At eleven, Dave gave a 30-minute warning and, over the following half hour, the croupiers gradually brought each game to a close, then hid each table beneath a closely fitting branded pastic sheet. It took another thirty minutes and numerous tannoy announcements from Dave for everyone to clear the pool room and filter through to the main bar.
During the evening, Jack had been pleasantly surprised by the fact that scores of people had come and gone. In truth, they only amounted to a small percentage of the station’s workforce, but they were the important percentage — the people who Jack liked and respected. Even Angel popped her head round the door at just gone ten. She put a tequila slammer with salt and a slice of lemon on the rim into Jack’s hand, then clinked his shot glass with hers, necked her tequila, kissed him smack on the lips and said she couldn’t stay as she was on her way to a domestic triple murder-suicide.
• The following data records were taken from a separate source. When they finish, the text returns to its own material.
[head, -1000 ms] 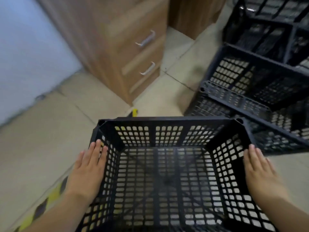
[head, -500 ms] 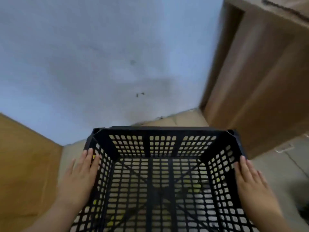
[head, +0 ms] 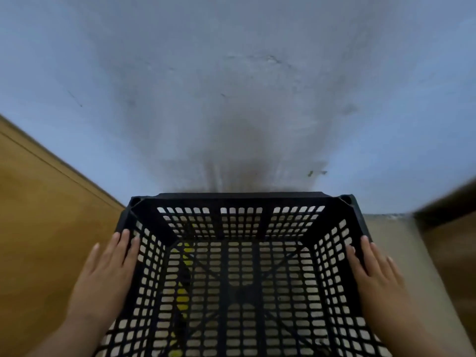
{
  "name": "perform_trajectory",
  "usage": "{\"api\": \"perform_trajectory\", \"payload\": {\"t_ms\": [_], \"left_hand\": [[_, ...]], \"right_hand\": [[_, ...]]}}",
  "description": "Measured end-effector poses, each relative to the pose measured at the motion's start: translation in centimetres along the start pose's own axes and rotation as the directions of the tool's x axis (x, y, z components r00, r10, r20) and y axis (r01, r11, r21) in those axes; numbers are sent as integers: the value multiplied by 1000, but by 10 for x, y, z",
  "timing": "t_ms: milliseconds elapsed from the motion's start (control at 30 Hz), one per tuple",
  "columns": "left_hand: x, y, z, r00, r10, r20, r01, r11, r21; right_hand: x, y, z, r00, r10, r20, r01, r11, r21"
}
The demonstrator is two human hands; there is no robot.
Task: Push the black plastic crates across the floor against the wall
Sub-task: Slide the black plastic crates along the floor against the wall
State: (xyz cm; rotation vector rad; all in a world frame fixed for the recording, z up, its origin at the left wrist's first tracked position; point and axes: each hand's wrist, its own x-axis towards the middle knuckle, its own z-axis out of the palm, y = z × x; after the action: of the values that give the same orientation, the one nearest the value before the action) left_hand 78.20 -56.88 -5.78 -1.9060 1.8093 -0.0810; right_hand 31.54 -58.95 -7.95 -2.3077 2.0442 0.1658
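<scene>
Facing the wall [head: 231, 86] squarely — crate [head: 239, 202], flat hands flanking.

Both hands bare: left hand [head: 103, 274], right hand [head: 378, 273]; forearms uncovered, no sleeves, rings or watch visible

Crate [head: 239, 266] sits centre, on the floor [head: 386, 238], far rim up against the wall [head: 231, 86] ahead. Left hand [head: 103, 274] lies flat on the crate's left side, right hand [head: 373, 274] flat on its right side. Wooden panel [head: 43, 228] stands to the left, cabinet [head: 453, 240] to the right. Striped tape [head: 184, 292] on the floor under the crate's mesh bottom.
</scene>
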Motion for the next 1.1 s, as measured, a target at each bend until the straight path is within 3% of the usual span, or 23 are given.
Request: {"api": "perform_trajectory", "payload": {"t_ms": [67, 133, 267, 433, 567, 733, 867, 1000, 1100], "left_hand": [[26, -5, 17, 997, 4, -74, 1, 998, 62], [50, -8, 35, 999, -37, -16, 37, 998, 60], [86, -25, 76, 1000, 17, -11, -16, 997, 80], [124, -44, 103, 998, 66, 20, -67, 997, 37], [152, -55, 112, 994, -14, 108, 11, 999, 30], [160, -53, 122, 989, -122, 79, 124, 992, -23], [160, -24, 66, 995, -102, 2, 102, 988, -113], [152, 19, -21, 997, 75, -36, -79, 989, -127], [128, 65, -92, 960, 252, -123, -268, 953, -139]], "right_hand": [[18, -15, 24, 1000, 0, -17, 0, 1000, -11], [36, -34, 40, 999, 1, 35, -1, 1000, -7], [66, -60, 74, 996, 25, 89, -23, 999, -23], [84, -83, 103, 999, 20, -47, -21, 1000, -13], [95, -98, 109, 996, 54, -73, -55, 998, -10], [108, -109, 106, 991, 48, -129, -46, 999, 21], [110, -111, 78, 986, 146, -77, -148, 989, -12], [85, -106, 24, 944, 322, -73, -321, 947, 25], [37, -85, -25, 889, 457, -9, -456, 888, 61]]}}
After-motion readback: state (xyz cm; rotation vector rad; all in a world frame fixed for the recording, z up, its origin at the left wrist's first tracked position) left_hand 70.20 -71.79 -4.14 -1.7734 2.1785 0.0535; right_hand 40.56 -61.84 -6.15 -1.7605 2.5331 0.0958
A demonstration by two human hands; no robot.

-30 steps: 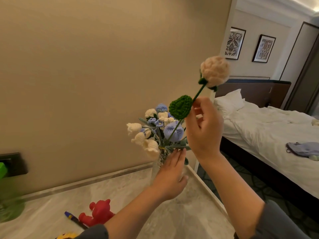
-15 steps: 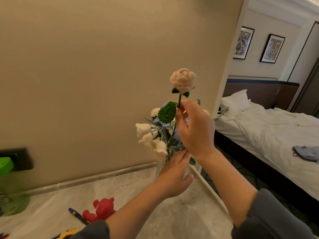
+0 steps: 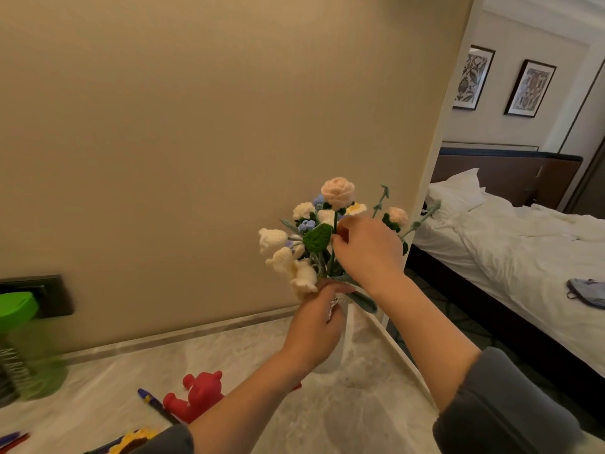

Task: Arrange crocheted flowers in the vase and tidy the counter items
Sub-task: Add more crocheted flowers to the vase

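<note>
A pale vase (image 3: 340,339) stands near the counter's right edge, filled with white, cream and blue crocheted flowers (image 3: 288,253). My left hand (image 3: 316,326) grips the vase around its neck and hides most of it. My right hand (image 3: 366,250) pinches the green stem of a peach crocheted rose (image 3: 338,191), just below the bloom and beside its green leaf (image 3: 317,237). The rose stands upright among the other flowers, its stem running down into the bunch. A smaller peach bud (image 3: 397,216) sticks out to the right.
On the marble counter (image 3: 229,355) lie a red toy bear (image 3: 196,394), a blue pen (image 3: 154,404) and something yellow (image 3: 137,440) at the bottom edge. A green bottle (image 3: 23,342) stands far left before a dark wall socket (image 3: 52,296). A bed (image 3: 510,257) lies beyond the counter's right edge.
My right hand has brought the peach rose down from high on the right and set it upright into the bunch. My left hand has stayed on the vase.
</note>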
Jack put his hand on her arm. ‘One second, Angel, just a query: do you know if anything of interest was found in the bins from the Jenkins house?’
‘Nope, just rotting food, old newspapers and old cardboard boxes from Amazon. But we took DNA from the cigarette butts, though it might be no good due to them being sodden. I have to go.’
Jack had parked his car round the back of the police station, so the first thing he and Ridley did on leaving The Red Dragon was head across to collect Jack’s overnight bag and wedding suit from the boot. Both men then embarked on the short walk to Ridley’s flat, where the groom would hole up overnight, so as not to risk seeing the bride on the wedding day until the moment she arrived at the registry office.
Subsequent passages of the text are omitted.